According to Experian’s recently released State of Credit report, the average credit score in the U.S. is 673, six points shy of 679, the average in 2007. The tapering gap represents healthier conditions for housing, which is experiencing pent-up demand as creditworthiness continues to come up short of lender standards.
“We are seeing the positive effects of economic recovery, with the rise in income and low unemployment reflected in how Americans are managing their credit,” said Michele Raneri, vice president of Analytics and New Business Development at Experian in a statement on the report. “All credit indicators suggest consumers are not as ‘credit stressed.’ Credit card balances and average debt are up, while utilization rates remained consistent at 30 percent.”
The Midwest showed the strongest credit improvement, according to the report—the metropolitan area with the highest average credit score in the nation was Mankato, Minn., at 708. Metro areas in Minnesota took the top three spots in the report’s ranking: Rochester in second, also at 708, and Minneapolis in third at 707. Completing the top 10 were Green Bay, Wis. (704), Wausau, Wis. (704), Duluth, Minn. (703), Sioux Falls, S.D. (703), La Crosse, Wis. (703), Fargo, N.D. (703), and Madison, Wis. (702).

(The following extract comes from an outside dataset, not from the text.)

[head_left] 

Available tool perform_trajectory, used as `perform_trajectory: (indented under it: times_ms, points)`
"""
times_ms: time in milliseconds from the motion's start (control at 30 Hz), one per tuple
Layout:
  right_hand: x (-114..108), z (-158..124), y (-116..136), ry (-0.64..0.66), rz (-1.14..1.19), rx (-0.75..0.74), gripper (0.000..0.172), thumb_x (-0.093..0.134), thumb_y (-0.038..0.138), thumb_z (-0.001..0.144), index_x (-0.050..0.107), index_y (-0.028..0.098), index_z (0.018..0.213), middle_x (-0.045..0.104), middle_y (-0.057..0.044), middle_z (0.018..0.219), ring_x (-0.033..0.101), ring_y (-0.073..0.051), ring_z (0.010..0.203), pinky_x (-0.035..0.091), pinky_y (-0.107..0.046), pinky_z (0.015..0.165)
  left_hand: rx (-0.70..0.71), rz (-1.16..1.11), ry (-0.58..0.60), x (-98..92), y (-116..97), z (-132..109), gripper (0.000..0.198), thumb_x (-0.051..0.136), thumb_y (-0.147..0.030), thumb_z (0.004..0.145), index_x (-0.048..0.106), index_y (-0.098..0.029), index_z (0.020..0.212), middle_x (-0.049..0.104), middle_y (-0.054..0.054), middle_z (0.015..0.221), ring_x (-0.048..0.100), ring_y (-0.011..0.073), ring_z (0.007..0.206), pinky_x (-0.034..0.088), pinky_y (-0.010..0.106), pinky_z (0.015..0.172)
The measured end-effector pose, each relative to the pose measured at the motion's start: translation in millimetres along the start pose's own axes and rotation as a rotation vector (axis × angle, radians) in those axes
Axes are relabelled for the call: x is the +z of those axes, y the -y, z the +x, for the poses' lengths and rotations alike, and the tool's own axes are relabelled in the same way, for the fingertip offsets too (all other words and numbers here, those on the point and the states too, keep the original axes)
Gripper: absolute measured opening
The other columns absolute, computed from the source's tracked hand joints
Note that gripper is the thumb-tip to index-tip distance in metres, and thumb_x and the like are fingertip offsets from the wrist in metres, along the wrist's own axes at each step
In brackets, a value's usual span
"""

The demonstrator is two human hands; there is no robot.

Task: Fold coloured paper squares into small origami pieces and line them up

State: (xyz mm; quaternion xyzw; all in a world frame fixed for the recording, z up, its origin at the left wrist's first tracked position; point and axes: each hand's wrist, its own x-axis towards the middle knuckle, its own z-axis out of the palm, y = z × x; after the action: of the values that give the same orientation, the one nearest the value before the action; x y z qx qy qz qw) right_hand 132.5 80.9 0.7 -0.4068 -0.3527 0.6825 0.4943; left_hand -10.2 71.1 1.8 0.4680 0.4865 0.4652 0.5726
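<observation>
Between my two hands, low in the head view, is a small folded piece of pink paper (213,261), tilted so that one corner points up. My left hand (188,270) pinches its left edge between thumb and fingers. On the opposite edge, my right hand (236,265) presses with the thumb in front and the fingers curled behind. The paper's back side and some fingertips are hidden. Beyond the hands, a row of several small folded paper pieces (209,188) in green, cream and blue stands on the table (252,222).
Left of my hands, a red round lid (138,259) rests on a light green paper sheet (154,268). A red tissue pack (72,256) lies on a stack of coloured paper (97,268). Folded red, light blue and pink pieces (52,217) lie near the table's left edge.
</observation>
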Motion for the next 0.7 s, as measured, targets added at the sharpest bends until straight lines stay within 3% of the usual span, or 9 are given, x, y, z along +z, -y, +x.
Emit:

The Midwest has become a hotbed of housing activity, as millennials continue to migrate from coastal centers inward in search of a more affordable lifestyle—in fact, the Midwest was recently highlighted in realtor.com®’s forecast as a market to watch in 2017.
Swaths of the South and metropolitan areas in California comprised the bottom of the report’s ranking, with Greenwood, Miss. the lowest at 622, though posting an improvement from 612 in 2015. The remaining bottom 10: Albany, Ga. (624), Harlingen, Texas (631), Riverside, Calif. (632), Laredo, Texas (635), Monroe, La. (639), Alexandria, La. (639), Bakersfield, Calif. (639), Corpus Christi, Texas (639), and Shreveport, La. (640).
“When comparing the cities with the highest credit scores and those with the lowest, we definitely see similar trends,” said Raneri. “Cities with higher credit scores have lower utilization rates, late payments and balances, while those with lower scores have just the opposite.”
Credit conditions overall, according to the report, are fitter than they were just one year ago—yet another sign of a strengthening economy.